Hugh Carter Jr., who helped run the presidential campaign of his cousin Jimmy Carter, then became an aide in charge of reining in the White House budget, earning the nickname “Cousin Cheap” among staff members, died on Sunday at his home in Tampa, Fla. He was 80.
A funeral notice in The Atlanta Journal-Constitution announced his death but did not give a cause.
President Carter’s grandson, Jason, said in a statement on the website of the Carter Center, the human rights organization founded by President Carter, that Hugh Carter “was crucial in my grandfather’s election as president by organizing the famous Peanut Brigade, and he skillfully implemented true zero-based budgeting within my grandfather’s White House.”
The Peanut Brigade was a group of Georgians who hit the campaign trail for Jimmy Carter, a former governor of Georgia (and the son of a peanut farmer) who lacked a national profile, helping give him the momentum that eventually led to the Democratic nomination. Hugh Carter, known as Sonny, recruited a number of those volunteers and often handled the logistics of getting them to crucial primary states to do grass-roots campaigning.
Hugh Carter said he admired his older cousin, who had been his Sunday school teacher and his Scout master.
“He used to take us camping and hiking,” Mr. Carter said in a 1977 interview with The New York Times. “I remember as a kid thinking some day he’d get into politics.”
“Of course, I never dreamed he’d be president of the United States,” Mr. Carter added.
Mr. Carter had taken a leave from his job as an executive at John H. Harland Company in Atlanta, which printed bank checks, to work on the campaign. In early 1977, when Jimmy Carter was sworn in as president, he asked Hugh to come work at the White House as a special assistant to the president.
The two “had the understanding that I was to be a normal staff person, that just because I was related to him, I’d be treated no differently,” Mr. Carter told The Times. “That’s the way he wanted it and I wanted it.”
He was not unqualified. In addition to his experience in the business world, he had a bachelor’s degree in industrial engineering from Georgia Tech and a master’s in business administration from Wharton.
His main job was to cut the size of the White House staff and its expenditures. He ordered television sets removed from offices, drastically cut subscriptions to newspapers and magazines and curtailed the use of executive cars, among other things.
The idea, he maintained, wasn’t merely to save money, but to make the Carter White House less imperial.
“Working here at the White House, through too many comforts and too many nice things, the staff will forget what it’s like to be an average American with problems like getting to work in the morning,” he told The Times.
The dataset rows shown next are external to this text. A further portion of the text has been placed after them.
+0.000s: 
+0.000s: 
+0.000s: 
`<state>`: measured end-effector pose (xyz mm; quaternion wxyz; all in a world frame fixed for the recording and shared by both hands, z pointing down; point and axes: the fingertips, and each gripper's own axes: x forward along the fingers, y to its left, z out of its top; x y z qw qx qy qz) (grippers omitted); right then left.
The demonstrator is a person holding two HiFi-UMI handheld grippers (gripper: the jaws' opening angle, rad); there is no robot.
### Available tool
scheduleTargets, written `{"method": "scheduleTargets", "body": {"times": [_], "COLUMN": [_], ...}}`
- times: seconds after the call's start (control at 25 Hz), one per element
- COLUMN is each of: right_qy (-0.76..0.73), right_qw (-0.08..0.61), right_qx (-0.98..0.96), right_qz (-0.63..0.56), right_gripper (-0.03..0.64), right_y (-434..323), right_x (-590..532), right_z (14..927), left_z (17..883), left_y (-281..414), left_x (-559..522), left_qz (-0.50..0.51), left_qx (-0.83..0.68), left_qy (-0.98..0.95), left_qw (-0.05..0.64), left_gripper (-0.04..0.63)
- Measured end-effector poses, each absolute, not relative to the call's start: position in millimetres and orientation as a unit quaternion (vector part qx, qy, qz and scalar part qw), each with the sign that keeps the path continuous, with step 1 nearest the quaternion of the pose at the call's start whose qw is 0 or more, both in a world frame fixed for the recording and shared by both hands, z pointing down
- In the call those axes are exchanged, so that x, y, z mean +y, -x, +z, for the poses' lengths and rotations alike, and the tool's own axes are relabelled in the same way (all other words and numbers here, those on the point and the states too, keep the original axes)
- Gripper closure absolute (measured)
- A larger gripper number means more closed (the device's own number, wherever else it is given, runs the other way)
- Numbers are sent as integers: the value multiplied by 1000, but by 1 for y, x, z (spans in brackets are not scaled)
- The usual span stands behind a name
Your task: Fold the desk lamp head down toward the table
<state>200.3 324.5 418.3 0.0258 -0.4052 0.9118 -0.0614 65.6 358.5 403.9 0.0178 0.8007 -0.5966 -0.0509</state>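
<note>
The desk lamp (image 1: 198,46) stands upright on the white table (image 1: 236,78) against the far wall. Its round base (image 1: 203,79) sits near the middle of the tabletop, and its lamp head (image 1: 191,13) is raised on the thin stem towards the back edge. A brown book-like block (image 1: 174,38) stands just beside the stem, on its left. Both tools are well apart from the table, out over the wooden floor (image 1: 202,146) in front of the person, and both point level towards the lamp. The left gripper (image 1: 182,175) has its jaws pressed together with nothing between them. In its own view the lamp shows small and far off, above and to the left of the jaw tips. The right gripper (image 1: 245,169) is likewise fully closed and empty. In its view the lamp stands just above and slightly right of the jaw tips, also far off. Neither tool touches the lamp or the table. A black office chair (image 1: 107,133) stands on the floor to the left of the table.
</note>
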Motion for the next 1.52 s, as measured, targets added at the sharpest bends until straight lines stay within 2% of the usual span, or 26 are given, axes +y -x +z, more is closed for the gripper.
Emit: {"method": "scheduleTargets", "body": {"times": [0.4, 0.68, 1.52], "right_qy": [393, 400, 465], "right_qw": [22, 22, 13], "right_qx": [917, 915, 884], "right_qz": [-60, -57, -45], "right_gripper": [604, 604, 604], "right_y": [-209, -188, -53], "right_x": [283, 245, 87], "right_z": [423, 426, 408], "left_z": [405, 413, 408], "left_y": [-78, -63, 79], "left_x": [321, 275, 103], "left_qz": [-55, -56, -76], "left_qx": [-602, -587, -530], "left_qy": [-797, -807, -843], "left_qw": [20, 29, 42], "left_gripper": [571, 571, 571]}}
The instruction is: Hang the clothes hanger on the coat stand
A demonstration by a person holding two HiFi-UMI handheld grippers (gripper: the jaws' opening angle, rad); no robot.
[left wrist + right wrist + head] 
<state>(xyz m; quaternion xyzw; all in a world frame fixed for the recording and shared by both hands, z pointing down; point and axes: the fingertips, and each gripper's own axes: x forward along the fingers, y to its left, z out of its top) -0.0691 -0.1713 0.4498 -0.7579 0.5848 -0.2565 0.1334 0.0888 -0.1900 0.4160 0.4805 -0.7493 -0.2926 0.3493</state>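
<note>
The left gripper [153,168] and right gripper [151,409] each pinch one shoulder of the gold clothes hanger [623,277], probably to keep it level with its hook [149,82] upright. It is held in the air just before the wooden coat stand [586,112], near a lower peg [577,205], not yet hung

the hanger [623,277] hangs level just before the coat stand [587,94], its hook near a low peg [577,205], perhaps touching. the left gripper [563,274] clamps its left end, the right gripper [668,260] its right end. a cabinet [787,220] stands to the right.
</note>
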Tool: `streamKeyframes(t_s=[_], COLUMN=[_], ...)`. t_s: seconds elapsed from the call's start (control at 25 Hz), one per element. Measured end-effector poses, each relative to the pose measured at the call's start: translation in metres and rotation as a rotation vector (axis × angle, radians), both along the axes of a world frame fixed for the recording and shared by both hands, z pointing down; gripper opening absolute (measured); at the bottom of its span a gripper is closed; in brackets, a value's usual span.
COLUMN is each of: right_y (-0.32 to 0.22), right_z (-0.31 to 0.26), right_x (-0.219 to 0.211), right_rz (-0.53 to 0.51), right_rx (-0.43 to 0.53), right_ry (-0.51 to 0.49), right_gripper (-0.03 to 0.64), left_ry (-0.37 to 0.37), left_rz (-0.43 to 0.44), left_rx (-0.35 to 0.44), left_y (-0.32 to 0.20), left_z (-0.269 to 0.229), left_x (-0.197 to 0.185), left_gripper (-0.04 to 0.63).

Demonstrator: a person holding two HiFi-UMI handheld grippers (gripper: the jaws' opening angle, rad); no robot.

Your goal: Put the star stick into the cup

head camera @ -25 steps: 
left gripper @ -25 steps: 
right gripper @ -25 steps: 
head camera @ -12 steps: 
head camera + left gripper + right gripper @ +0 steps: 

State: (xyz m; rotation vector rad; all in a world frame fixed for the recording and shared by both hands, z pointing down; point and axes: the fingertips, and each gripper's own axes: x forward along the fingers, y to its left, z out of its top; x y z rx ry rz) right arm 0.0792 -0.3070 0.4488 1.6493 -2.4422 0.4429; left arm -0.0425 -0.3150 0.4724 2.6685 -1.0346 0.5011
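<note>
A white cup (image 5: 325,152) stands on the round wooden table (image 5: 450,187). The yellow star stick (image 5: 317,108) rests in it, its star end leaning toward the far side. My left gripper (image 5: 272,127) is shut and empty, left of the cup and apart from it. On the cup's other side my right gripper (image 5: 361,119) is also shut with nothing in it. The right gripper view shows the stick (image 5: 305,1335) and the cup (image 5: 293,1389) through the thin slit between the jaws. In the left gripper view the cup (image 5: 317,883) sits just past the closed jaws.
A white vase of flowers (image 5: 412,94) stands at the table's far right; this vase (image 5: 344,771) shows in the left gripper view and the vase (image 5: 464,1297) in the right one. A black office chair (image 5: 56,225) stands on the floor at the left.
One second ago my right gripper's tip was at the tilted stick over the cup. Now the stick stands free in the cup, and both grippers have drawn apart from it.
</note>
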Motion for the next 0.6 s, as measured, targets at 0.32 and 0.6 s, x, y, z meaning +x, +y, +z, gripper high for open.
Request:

The job won him no points for popularity.
Stuart E. Eizenstat, the president’s chief domestic policy adviser, in his 2018 book “President Carter: The White House Years,” described Hugh Carter’s role as taking “a series of self-defeating actions in reducing the White House staff in size and influence, but without bothering to consult the staffers themselves.”
Zbigniew Brzezinski, the national security adviser, is said to have complained about not having the services of an official car and instead having to find a taxi after a late night at the office, on streets that might not be particularly safe after dark.
According to “The Outlier: The Unfinished Presidency of Jimmy Carter,” Kai Bird’s 2021 book, it was Hugh Carter who persuaded the president to sell the Sequoia, the presidential yacht, a move widely criticized as showing a lack of appreciation for the need for the presidency to have some prestigious trappings.
As for that nickname, Mr. Carter brushed it off.
“‘Cousin Cheap’ is just a name,” he told The Boston Globe in 1977. “I don’t take it too seriously. Of course, I prefer to be called by my own name.”
Hugh Alton Carter Jr. was born on Sept. 29, 1942, in Americus, Ga., to Ruth and Hugh A. Carter Sr. His father, a worm farmer and antiques dealer, was a Georgia state senator. His grandfather was the brother of Earl Carter, Jimmy’s father.
As a boy, Hugh packed worms for bait on his father’s farm. He earned his bachelor’s degree in 1964 and his master’s in 1968, and also served in the Army.
After his marriage to Joan Samuelson ended in divorce, he married Glenna Garrett in 1979. According to The Journal-Constitution, she survives him, along with three daughters, Mary Elise Rising, Kathleen Carter and Emily Gaston; two sisters, Laurie Tharpe and Connie Collins; and three grandchildren.
After President Carter lost the 1980 election to Ronald Reagan, Hugh Carter ran a printing company in Atlanta, retiring in 2013.